TASK STATEMENT:
Check the material that follows and say how many lines include the string "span", giving the number alone.
[THE DATA Boundary: Start]
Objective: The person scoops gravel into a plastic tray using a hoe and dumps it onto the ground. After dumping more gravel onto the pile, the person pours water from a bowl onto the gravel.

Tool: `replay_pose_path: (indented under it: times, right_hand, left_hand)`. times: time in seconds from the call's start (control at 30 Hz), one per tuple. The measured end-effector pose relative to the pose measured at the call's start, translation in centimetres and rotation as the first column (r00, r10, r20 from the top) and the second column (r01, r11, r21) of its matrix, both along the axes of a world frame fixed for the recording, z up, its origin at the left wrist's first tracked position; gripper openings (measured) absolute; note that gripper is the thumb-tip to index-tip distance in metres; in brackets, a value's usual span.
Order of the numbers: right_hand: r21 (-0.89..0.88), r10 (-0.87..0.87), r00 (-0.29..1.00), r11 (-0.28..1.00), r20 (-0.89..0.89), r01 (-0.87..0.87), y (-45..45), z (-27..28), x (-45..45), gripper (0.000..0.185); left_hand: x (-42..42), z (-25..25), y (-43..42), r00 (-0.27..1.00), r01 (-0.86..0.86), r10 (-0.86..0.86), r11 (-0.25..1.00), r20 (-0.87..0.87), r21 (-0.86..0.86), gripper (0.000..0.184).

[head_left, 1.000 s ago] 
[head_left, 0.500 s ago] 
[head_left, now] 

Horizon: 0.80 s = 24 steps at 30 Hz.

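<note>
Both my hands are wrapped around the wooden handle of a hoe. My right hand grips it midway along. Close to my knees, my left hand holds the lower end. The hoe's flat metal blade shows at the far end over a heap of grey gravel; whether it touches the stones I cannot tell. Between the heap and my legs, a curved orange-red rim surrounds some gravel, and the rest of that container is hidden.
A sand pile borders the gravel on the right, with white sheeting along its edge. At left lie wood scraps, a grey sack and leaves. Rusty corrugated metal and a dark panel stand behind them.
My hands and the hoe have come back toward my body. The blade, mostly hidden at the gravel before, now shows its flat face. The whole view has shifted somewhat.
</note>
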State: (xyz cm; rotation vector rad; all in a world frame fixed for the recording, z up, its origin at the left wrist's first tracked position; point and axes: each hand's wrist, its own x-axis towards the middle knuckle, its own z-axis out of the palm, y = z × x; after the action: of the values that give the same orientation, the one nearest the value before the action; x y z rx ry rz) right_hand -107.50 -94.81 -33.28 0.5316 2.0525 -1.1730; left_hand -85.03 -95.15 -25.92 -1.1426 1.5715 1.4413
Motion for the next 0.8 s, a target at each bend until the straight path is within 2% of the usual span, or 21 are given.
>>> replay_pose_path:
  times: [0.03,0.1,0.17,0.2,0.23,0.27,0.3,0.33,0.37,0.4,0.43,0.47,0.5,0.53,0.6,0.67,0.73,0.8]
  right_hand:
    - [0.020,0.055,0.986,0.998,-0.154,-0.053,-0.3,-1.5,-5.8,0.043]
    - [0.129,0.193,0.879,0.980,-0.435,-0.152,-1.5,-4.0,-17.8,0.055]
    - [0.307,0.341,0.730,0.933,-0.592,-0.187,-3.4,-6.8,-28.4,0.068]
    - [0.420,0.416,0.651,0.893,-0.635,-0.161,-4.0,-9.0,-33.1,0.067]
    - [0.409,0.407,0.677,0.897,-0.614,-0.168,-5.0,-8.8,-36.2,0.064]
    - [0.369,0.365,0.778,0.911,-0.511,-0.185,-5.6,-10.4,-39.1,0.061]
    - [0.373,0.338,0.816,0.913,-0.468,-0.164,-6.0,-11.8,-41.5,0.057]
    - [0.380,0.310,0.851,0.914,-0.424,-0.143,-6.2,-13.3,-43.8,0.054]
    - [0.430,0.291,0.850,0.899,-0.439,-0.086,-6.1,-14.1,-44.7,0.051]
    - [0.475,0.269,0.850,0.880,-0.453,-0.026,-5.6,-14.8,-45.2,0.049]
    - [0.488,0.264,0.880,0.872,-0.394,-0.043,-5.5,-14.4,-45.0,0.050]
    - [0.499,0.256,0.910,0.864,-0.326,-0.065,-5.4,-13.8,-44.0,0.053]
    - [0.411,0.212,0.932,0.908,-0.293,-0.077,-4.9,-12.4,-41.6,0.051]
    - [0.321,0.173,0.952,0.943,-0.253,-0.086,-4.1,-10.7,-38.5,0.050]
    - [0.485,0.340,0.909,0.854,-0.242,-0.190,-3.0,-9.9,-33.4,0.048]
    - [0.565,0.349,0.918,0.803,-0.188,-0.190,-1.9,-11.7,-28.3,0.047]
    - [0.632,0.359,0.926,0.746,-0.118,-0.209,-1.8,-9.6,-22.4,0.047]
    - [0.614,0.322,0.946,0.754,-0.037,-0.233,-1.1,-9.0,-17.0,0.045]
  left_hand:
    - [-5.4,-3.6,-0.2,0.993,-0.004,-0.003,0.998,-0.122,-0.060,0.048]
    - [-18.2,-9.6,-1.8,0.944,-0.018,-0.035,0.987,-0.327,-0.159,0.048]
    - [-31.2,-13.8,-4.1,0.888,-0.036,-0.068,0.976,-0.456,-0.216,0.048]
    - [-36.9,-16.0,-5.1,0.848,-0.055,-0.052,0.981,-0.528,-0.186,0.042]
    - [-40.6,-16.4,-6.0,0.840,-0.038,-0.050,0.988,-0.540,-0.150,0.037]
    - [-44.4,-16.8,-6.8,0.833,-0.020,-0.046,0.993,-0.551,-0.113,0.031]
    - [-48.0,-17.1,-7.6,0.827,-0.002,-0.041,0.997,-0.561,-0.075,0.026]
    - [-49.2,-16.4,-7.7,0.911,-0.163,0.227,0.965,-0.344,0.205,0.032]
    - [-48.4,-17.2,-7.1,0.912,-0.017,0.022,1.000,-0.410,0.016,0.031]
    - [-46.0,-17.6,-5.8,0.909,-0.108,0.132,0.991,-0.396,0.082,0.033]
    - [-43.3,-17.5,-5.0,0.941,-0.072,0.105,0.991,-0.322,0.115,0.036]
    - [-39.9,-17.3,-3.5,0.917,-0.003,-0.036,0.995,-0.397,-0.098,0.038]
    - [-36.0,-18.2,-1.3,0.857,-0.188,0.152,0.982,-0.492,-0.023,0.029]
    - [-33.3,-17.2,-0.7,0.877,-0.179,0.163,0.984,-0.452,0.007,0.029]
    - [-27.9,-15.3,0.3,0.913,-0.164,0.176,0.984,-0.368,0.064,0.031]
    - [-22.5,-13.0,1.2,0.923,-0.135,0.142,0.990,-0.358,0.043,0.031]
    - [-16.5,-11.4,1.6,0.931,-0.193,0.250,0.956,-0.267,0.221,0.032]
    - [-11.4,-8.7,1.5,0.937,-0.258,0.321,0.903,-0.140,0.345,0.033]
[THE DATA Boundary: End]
THE ANSWER:
2